#### Work instruction
Out of the listing below, copy every line that carries the string "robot".

#### Material to process
+--
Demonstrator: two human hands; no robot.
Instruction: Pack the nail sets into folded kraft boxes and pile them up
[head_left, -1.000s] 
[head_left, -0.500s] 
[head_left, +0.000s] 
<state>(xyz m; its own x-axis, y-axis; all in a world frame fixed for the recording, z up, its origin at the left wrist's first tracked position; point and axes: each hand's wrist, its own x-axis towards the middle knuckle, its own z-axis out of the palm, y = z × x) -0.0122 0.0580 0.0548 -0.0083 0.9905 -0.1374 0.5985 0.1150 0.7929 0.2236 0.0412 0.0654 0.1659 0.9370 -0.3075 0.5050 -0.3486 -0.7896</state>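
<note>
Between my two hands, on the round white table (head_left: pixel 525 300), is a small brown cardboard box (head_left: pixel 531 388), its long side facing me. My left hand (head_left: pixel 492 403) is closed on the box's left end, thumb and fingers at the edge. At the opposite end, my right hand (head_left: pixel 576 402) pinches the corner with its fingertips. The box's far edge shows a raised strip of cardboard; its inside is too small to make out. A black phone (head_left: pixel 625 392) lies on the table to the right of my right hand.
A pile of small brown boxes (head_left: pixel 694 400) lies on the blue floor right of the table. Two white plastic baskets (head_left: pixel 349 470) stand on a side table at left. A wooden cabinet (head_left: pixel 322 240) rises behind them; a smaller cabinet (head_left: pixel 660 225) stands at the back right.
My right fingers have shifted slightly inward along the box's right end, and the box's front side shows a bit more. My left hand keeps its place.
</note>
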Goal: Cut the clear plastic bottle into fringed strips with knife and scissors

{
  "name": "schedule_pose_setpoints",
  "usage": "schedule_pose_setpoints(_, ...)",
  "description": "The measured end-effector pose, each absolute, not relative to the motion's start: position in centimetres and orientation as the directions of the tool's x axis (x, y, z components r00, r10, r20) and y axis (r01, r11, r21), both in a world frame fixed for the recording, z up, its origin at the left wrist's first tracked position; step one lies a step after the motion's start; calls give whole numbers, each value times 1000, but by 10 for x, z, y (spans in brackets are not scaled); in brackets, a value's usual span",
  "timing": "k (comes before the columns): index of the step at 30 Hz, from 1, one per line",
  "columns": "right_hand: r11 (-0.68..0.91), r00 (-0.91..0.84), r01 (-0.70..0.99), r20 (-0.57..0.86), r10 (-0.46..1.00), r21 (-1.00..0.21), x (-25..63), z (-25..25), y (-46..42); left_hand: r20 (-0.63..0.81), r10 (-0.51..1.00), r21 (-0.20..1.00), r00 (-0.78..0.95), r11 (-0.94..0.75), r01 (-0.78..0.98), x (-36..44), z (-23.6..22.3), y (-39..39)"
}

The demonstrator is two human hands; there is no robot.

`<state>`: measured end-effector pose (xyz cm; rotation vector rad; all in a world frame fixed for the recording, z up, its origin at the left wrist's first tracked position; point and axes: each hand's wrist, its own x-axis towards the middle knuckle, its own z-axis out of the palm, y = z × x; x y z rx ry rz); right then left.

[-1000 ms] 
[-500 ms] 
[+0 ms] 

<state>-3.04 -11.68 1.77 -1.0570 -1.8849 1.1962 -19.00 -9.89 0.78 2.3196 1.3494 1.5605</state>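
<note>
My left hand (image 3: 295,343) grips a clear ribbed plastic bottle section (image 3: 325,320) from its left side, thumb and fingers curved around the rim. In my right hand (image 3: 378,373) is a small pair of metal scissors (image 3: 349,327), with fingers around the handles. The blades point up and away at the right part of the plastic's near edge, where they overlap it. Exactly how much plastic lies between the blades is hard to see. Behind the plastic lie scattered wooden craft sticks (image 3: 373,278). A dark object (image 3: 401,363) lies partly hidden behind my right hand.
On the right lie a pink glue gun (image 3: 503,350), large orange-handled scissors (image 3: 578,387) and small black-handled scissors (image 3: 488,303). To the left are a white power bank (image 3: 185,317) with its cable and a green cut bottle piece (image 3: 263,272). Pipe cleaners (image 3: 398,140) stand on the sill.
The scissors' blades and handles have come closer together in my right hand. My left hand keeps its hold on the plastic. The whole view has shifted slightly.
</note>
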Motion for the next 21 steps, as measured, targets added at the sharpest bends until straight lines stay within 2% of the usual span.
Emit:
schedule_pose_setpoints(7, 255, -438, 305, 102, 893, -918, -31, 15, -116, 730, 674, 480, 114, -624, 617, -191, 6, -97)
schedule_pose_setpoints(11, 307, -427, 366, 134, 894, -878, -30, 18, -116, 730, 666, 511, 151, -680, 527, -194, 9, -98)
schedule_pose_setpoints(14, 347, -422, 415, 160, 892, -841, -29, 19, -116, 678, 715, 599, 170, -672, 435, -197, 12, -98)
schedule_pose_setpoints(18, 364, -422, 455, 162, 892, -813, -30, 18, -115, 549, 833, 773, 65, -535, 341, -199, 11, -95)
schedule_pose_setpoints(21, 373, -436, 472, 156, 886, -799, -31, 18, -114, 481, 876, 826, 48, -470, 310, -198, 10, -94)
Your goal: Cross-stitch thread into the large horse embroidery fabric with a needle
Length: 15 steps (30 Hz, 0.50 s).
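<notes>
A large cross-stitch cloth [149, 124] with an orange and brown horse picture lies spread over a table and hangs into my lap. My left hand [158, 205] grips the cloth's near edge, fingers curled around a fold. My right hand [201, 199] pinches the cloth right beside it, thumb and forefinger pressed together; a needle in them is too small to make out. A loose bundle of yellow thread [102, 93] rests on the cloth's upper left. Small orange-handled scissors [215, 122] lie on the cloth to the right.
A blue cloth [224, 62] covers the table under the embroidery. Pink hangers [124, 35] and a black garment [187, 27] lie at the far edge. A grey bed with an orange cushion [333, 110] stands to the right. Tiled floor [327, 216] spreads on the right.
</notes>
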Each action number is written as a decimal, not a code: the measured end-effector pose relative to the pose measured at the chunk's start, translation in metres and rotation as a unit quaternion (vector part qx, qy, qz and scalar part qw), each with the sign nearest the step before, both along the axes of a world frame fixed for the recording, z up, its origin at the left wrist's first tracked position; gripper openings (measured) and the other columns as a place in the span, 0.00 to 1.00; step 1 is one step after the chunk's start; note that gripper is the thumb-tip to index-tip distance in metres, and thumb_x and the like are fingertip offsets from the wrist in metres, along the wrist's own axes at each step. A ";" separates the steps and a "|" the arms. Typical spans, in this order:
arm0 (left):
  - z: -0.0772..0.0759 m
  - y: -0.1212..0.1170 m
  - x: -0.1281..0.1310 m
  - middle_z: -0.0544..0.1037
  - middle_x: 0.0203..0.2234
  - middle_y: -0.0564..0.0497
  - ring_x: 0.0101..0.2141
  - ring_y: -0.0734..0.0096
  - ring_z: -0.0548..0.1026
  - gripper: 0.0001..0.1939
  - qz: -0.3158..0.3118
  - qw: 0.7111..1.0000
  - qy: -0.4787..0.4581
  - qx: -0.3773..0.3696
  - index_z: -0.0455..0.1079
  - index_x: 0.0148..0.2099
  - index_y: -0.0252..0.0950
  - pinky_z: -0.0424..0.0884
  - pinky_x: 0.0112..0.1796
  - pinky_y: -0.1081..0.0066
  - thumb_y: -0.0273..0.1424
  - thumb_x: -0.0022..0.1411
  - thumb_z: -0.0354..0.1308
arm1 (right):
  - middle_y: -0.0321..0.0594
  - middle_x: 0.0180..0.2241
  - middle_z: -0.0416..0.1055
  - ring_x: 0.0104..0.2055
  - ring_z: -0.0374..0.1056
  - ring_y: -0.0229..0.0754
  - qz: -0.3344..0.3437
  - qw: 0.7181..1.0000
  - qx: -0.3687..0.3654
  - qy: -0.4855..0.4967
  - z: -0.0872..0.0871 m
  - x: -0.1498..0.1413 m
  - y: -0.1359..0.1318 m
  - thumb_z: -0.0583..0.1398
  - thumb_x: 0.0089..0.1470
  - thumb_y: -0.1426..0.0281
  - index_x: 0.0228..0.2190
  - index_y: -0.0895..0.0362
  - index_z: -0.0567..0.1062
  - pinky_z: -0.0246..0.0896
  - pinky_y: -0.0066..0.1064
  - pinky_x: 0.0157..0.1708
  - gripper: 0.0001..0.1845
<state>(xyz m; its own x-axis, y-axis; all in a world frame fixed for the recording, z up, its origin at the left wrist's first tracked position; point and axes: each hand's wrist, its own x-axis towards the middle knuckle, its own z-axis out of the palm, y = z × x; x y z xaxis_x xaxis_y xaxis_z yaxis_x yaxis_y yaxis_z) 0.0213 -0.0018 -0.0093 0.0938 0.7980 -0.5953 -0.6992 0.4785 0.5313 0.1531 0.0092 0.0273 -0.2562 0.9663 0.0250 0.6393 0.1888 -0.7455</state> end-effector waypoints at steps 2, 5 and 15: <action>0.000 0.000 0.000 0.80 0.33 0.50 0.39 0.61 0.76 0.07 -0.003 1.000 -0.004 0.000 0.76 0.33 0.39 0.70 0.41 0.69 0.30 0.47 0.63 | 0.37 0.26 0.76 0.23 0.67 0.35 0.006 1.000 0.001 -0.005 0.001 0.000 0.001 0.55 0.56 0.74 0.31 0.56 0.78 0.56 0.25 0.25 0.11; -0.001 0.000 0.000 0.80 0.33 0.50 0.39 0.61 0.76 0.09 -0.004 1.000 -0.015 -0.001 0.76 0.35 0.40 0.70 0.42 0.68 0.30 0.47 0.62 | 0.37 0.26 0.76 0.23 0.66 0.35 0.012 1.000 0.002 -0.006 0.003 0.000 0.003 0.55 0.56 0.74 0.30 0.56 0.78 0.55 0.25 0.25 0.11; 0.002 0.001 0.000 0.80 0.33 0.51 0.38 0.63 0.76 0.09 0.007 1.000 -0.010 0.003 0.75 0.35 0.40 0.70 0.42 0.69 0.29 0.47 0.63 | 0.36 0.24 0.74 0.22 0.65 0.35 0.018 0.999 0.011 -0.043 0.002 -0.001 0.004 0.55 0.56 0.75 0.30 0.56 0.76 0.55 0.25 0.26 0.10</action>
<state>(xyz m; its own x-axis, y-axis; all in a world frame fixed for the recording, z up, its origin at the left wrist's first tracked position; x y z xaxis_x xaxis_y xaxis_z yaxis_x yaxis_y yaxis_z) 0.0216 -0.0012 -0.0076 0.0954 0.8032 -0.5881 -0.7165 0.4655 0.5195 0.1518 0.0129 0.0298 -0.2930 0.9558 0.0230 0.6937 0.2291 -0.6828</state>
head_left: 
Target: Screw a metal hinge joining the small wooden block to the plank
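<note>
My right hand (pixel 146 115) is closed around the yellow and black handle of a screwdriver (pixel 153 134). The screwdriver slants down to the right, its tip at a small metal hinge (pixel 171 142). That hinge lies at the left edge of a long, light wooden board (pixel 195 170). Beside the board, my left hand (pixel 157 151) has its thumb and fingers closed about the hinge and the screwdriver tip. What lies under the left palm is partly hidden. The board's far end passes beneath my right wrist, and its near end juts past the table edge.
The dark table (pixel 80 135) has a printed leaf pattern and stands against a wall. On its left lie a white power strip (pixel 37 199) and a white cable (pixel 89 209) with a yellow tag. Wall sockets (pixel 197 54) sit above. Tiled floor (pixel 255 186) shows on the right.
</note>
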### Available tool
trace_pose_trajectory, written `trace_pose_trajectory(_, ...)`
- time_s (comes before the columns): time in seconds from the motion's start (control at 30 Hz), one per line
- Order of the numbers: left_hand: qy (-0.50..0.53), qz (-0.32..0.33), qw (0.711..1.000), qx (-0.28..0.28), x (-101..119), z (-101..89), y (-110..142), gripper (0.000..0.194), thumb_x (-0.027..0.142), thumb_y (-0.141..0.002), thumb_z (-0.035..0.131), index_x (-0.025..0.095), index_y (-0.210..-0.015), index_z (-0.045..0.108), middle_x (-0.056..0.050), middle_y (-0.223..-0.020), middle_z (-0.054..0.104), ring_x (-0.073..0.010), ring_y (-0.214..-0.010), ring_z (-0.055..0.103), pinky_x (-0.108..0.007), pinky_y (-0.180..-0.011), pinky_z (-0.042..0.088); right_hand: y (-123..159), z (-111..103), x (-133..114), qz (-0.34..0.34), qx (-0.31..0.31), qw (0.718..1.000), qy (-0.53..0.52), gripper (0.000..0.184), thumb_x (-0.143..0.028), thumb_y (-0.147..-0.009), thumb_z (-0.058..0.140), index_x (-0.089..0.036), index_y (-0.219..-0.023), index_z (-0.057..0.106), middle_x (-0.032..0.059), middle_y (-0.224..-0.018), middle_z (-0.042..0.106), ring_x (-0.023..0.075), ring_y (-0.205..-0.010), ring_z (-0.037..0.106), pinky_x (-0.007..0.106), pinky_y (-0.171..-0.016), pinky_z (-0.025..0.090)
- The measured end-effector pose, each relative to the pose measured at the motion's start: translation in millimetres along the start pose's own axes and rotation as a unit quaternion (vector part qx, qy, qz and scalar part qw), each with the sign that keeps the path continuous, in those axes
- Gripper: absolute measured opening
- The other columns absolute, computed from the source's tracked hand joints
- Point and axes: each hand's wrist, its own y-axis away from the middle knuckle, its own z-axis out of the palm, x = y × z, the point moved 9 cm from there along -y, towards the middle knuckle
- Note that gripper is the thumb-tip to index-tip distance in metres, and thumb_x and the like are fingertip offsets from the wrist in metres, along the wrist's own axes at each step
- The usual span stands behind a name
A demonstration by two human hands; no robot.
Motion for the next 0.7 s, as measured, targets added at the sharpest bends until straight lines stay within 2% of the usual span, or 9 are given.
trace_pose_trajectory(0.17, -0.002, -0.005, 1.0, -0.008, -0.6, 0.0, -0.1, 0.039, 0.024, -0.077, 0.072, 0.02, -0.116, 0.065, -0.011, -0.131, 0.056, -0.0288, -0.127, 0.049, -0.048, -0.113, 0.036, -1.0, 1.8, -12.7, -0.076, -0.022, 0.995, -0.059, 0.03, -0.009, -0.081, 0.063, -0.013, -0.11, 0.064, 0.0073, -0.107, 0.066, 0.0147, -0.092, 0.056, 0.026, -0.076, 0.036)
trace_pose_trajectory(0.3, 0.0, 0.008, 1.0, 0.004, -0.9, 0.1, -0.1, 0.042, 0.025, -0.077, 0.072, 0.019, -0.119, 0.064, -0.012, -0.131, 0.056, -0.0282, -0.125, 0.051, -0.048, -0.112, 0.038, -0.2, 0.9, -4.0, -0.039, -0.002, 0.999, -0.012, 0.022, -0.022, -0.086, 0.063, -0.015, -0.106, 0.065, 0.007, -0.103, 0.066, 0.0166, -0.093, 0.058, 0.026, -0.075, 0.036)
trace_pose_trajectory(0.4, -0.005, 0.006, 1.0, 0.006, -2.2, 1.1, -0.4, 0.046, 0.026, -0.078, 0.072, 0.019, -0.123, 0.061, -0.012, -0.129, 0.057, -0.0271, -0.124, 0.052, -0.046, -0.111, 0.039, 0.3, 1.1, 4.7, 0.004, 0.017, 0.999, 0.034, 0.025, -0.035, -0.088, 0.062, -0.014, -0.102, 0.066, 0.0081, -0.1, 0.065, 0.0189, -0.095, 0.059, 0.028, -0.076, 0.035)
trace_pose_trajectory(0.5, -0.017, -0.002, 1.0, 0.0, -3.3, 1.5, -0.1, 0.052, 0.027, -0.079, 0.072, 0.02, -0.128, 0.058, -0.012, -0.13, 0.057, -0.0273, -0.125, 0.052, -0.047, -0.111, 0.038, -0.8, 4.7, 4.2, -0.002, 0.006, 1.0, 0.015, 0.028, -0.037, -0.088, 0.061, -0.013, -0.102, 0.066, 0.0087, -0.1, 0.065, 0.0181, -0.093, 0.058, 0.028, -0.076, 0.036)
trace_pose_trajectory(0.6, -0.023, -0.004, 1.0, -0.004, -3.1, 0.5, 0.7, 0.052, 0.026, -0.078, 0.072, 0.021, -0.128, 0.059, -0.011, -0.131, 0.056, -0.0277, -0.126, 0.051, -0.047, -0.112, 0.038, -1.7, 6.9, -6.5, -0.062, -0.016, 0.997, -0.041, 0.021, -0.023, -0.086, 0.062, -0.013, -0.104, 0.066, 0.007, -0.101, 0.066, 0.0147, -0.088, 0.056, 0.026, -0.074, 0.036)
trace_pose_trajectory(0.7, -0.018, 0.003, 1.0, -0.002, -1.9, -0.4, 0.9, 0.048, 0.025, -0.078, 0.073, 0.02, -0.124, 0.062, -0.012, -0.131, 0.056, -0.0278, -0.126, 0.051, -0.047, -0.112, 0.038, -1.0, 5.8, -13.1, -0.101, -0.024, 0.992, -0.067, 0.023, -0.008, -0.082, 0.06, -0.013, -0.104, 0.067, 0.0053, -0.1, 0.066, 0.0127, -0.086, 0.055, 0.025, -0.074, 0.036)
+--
#### Your solution
Demonstrator: two human hands; no robot.
The demonstrator is two human hands; there is no robot.
A demonstration by two human hands; no robot.

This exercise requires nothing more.